At the forefront of the new school of design was the "architect earl", Richard Boyle, 3rd Earl of Burlington, according to Dan Cruikshank the "man responsible for this curious elevation of Palladianism to the rank of a quasi-religion". (Note: James Stevens Curl considers Burlington, "one of the most potent influences on the development of English architecture in its entire history".) In 1729 he and Kent designed Chiswick House. This house was a reinterpretation of Palladio's Villa Capra, but purified of 16th century elements and ornament. This severe lack of ornamentation was to be a feature of English Palladianism.
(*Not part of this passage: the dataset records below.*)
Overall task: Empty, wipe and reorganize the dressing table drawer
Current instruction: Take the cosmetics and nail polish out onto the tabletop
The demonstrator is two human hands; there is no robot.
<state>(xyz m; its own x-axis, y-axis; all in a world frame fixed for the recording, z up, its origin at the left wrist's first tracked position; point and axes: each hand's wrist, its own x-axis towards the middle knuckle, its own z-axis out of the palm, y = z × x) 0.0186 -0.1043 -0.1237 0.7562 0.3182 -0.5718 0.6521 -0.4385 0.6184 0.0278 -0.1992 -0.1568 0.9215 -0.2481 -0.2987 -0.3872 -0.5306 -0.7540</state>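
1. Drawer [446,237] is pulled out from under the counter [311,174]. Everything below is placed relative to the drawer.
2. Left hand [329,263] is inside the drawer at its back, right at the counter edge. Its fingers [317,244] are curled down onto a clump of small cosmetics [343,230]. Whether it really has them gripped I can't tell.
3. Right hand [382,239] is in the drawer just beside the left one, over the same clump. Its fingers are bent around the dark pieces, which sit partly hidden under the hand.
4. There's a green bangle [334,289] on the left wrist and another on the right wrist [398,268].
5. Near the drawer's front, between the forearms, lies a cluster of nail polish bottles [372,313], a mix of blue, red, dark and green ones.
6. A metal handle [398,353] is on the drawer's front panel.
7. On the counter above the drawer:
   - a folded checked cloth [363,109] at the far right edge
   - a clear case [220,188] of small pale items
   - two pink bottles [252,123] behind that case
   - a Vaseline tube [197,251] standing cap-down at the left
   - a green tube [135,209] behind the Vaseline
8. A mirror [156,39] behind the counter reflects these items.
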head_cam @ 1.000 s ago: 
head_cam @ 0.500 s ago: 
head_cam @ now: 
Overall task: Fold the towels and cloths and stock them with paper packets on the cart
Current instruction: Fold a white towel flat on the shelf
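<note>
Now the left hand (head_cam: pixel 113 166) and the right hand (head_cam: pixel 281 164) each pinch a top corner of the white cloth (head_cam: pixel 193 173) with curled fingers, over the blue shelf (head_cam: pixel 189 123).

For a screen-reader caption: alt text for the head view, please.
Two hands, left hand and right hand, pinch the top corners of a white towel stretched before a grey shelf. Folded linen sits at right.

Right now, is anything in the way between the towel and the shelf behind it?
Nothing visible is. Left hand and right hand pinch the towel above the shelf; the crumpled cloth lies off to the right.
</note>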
In 1734 Kent and Burlington designed Holkham Hall in Norfolk. James Stevens Curl considers it "the most splendid Palladian house in England". The main block of the house followed Palladio's dictates, but his low, often detached, wings of farm buildings were elevated in significance. Kent attached them to the design, banished the farm animals, and elevated the wings to almost the same importance as the house itself. It was the development of the flanking wings that was to cause English Palladianism to evolve from being a pastiche of Palladio's original work. Wings were frequently adorned with porticos and pediments, often resembling, as at the much later Kedleston Hall, small country houses in their own right. (Note: At Holkham, the four wings contain a chapel, a kitchen, a guest wing and a private family wing.)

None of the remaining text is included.